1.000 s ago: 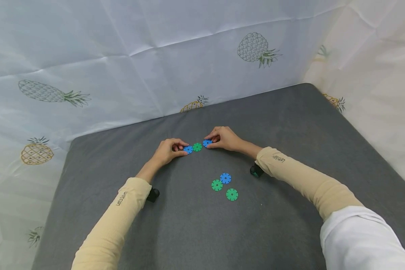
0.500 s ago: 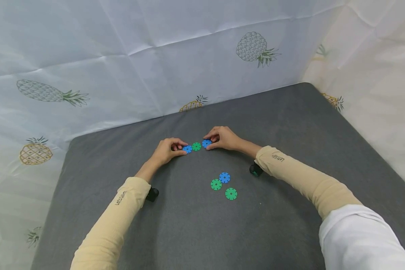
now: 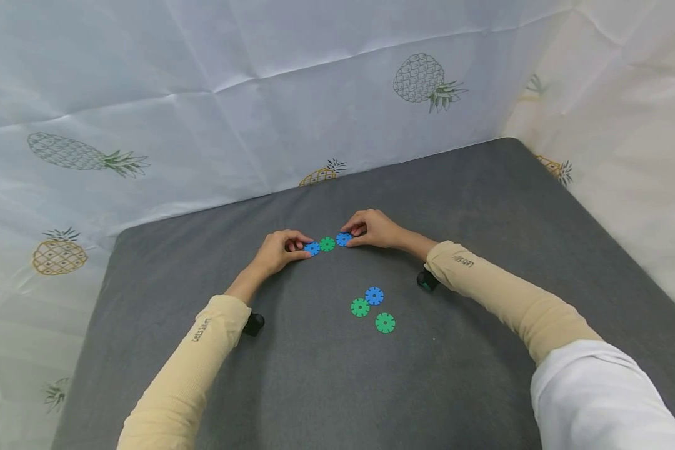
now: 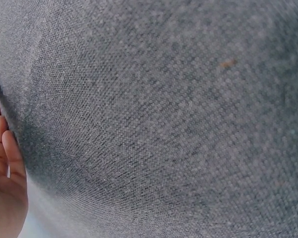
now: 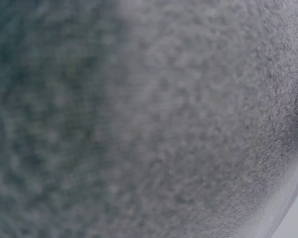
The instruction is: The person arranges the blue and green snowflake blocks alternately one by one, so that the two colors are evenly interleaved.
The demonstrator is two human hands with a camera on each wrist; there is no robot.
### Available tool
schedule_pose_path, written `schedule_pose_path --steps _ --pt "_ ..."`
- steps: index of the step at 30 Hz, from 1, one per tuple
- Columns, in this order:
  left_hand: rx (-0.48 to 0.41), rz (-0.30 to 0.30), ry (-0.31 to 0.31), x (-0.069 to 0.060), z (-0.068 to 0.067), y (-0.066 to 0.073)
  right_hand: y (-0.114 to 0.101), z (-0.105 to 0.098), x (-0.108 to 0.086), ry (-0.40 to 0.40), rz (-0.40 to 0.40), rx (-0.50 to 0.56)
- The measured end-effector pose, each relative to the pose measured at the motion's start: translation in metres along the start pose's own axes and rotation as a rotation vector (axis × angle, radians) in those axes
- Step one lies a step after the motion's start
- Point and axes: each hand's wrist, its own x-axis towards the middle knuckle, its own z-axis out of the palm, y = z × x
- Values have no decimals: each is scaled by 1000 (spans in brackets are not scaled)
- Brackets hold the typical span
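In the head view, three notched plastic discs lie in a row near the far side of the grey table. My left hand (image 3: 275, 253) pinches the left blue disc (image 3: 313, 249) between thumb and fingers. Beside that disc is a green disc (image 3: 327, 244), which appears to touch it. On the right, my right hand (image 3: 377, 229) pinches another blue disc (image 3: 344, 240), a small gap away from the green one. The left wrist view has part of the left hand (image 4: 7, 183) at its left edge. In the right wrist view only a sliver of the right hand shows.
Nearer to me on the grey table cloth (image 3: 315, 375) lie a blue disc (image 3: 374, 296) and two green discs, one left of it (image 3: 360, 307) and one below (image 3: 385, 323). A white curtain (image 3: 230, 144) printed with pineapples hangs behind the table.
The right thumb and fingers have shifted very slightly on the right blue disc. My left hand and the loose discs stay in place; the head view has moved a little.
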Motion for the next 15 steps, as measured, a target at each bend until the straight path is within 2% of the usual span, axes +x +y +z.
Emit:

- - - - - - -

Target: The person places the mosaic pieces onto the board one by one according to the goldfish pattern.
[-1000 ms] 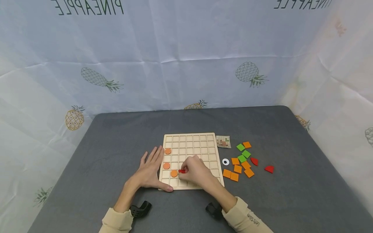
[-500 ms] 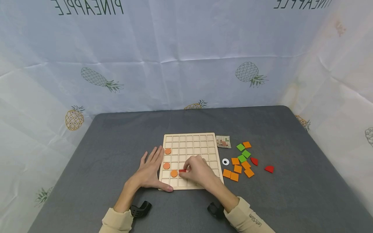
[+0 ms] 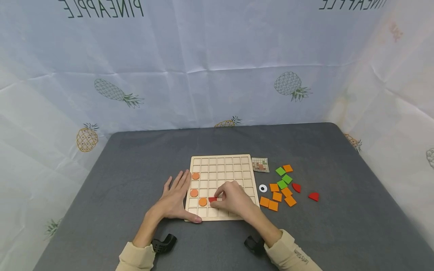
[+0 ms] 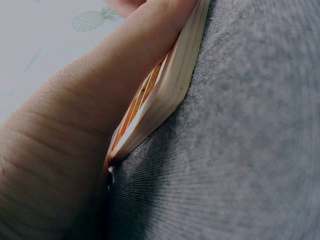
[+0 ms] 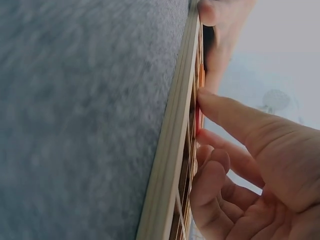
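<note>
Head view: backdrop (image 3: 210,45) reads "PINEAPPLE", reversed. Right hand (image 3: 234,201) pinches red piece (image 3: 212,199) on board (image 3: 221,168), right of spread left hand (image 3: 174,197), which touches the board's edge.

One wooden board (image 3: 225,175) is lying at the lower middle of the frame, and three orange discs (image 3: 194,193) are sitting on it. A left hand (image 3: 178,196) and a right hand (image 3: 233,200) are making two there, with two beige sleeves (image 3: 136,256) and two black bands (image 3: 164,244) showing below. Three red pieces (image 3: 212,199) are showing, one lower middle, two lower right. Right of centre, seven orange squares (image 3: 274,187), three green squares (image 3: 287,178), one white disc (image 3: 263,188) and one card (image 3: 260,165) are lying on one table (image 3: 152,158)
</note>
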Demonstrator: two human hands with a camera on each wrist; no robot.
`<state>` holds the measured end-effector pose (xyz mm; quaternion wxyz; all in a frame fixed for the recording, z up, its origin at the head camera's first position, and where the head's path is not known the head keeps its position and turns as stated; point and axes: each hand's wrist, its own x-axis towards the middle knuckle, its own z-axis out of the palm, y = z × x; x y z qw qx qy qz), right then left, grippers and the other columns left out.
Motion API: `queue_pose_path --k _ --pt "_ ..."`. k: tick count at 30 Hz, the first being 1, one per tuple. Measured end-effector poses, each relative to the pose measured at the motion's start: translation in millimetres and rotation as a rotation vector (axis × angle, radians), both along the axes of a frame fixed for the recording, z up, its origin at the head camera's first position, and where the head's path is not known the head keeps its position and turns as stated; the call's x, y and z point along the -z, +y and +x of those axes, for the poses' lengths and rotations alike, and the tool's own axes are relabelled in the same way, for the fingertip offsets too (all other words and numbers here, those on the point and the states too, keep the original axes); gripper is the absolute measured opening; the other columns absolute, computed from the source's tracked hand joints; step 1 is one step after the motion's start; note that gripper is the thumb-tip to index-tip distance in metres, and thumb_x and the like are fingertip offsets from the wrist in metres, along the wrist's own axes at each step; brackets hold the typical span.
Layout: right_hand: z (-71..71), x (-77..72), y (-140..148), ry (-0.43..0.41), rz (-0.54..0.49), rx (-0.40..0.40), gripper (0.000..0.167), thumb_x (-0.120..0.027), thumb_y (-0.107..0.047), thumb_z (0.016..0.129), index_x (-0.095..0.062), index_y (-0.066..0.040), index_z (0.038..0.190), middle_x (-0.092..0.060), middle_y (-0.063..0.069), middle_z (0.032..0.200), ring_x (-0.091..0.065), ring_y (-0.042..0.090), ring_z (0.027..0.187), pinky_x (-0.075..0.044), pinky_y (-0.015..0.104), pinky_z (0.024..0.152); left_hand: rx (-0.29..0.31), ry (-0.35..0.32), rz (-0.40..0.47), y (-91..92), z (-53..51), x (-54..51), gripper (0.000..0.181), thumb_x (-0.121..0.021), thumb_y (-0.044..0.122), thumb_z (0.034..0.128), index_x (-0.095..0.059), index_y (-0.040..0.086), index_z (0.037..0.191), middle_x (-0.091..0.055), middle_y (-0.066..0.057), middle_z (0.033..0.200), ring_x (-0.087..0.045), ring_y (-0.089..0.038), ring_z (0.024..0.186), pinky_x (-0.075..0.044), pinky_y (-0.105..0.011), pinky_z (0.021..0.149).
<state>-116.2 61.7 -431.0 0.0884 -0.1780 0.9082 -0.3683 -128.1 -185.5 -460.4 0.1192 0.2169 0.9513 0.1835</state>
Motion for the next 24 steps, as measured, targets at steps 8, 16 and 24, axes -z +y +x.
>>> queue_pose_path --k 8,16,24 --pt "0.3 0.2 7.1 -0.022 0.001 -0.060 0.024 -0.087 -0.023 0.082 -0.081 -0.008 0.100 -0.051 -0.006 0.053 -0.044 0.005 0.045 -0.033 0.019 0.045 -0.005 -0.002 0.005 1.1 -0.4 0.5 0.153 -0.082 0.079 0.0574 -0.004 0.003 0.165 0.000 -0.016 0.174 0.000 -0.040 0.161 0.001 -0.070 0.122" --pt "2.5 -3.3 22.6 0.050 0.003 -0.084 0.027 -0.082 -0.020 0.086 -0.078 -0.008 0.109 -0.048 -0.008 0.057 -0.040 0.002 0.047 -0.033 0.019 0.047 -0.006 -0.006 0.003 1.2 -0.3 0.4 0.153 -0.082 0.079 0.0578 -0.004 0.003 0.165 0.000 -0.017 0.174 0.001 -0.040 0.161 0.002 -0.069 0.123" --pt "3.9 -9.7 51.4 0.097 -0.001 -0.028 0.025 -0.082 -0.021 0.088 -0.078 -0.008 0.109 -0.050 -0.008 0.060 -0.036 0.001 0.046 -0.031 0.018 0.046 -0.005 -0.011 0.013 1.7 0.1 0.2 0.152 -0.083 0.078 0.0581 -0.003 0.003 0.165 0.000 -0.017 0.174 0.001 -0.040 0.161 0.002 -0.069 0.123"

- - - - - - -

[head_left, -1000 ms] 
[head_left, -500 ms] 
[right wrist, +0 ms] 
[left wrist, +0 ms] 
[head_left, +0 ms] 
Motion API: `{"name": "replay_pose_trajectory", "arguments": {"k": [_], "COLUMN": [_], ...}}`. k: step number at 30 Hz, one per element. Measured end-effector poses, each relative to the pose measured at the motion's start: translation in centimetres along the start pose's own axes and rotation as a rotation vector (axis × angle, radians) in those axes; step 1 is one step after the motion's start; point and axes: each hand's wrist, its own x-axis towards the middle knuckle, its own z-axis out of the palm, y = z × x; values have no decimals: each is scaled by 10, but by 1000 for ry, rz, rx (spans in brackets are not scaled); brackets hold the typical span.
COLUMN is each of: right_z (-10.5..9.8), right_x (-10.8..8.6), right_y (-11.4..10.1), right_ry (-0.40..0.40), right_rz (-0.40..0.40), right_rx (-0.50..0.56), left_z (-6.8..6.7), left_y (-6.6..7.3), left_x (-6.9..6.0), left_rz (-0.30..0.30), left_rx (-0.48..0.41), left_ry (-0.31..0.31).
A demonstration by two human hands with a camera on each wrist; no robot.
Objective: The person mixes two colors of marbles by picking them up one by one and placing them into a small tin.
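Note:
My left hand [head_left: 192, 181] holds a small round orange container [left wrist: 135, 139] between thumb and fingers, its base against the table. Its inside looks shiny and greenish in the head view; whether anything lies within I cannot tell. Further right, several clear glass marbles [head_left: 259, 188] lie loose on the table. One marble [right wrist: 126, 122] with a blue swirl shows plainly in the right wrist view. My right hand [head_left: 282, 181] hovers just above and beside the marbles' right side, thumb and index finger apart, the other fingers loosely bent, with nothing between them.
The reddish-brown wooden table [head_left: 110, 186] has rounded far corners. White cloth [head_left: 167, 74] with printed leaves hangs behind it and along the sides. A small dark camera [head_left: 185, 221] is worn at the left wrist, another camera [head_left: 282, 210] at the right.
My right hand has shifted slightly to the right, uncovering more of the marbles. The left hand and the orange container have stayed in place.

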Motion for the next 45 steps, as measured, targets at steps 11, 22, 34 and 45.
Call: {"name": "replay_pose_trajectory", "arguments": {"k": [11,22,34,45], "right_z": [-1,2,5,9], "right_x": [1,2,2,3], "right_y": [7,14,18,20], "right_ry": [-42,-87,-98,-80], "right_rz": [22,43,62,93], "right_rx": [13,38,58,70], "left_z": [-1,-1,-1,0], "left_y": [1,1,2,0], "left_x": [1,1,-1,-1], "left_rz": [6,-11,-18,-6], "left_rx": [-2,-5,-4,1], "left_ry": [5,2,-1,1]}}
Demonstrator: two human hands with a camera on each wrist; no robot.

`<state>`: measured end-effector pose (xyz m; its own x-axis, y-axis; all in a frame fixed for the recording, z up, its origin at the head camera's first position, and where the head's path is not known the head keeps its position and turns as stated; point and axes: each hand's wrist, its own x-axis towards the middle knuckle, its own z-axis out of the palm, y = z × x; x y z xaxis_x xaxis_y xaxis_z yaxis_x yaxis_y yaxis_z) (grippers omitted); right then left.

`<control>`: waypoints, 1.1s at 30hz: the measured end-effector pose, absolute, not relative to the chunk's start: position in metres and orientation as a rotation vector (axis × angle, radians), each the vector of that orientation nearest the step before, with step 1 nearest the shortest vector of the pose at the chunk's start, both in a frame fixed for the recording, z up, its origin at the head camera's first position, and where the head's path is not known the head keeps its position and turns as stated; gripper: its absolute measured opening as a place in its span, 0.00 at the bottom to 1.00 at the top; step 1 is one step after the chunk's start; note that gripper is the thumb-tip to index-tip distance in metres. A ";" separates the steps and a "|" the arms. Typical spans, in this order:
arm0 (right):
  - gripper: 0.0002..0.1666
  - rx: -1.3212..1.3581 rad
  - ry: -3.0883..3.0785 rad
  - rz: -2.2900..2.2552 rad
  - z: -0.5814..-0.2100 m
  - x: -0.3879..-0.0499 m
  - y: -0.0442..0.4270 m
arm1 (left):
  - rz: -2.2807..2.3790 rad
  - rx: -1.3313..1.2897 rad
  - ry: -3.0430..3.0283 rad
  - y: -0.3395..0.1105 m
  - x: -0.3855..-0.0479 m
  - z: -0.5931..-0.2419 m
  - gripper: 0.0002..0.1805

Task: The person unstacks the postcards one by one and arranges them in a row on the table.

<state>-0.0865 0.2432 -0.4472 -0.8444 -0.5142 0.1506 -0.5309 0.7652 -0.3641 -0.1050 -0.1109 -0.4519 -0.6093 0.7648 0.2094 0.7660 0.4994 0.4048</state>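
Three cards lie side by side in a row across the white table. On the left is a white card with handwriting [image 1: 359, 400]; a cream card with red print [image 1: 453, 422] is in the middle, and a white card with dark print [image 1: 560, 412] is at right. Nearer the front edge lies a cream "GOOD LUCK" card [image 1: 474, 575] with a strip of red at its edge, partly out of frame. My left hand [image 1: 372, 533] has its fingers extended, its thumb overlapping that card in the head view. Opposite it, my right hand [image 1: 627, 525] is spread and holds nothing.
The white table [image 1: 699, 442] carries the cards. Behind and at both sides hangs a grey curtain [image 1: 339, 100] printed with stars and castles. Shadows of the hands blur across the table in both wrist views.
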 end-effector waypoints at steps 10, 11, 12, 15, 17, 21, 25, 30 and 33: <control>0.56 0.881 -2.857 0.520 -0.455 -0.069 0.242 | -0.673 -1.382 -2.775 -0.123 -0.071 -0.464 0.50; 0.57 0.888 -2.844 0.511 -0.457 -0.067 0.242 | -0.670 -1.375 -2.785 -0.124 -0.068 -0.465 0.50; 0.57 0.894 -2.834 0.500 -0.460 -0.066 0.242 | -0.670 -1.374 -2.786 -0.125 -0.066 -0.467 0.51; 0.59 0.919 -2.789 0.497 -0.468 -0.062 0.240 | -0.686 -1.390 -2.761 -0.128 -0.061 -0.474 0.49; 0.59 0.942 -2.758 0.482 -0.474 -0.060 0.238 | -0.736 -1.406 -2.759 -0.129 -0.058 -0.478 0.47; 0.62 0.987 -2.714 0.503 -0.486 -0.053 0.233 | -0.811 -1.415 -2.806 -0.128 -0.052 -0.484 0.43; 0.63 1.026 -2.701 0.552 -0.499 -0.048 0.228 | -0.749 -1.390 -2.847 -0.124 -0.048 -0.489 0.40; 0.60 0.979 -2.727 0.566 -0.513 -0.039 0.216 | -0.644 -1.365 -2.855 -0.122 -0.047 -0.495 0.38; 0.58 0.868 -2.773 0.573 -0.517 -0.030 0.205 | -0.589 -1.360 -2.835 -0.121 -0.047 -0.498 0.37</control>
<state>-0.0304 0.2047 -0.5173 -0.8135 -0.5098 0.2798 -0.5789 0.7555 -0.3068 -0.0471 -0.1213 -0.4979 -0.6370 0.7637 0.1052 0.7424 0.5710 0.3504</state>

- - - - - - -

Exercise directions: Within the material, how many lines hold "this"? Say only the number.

Result: 2